DIRECTIONS
Everything in the data below is to be reproduced without any deviation.
[Start of section]
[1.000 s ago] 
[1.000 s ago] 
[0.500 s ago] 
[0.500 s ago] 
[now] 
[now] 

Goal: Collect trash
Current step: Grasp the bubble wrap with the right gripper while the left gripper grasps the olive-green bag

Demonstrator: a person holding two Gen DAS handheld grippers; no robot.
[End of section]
TASK SOLUTION
[1.000 s ago] 
[1.000 s ago] 
[0.500 s ago] 
[0.500 s ago] 
[now] 
[now] 

Goal: Collect trash
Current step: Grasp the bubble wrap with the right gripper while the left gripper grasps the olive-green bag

Demonstrator: a person holding two Gen DAS handheld grippers; no robot.

No more output will be given.